◆ What to produce
Please repeat each line of the data exactly, with nothing left out.

--- Information shown Enclosed Below ---

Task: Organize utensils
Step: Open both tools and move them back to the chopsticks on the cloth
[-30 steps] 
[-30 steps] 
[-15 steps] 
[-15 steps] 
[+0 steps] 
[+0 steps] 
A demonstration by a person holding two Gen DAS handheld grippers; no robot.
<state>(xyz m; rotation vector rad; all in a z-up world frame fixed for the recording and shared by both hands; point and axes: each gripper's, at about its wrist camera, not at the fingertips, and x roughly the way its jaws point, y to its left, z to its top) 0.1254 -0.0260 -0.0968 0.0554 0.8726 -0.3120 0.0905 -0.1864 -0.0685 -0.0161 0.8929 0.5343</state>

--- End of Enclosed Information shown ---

◆ Answer section
Task: Organize utensils
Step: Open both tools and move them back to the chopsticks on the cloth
[-30 steps] 
[-30 steps] 
[-15 steps] 
[-15 steps] 
[+0 steps] 
[+0 steps] 
A demonstration by a person holding two Gen DAS handheld grippers; no robot.
<state>(xyz m; rotation vector rad; all in a z-up world frame fixed for the recording and shared by both hands; point and axes: each gripper's, at about its wrist camera, not at the fingertips, and x roughly the way its jaws point, y to its left, z to its top) 0.1254 -0.0260 -0.0968 0.0554 0.8726 -0.3120 0.0905 -0.1864 -0.0685 -0.0161 0.8929 0.5343</state>

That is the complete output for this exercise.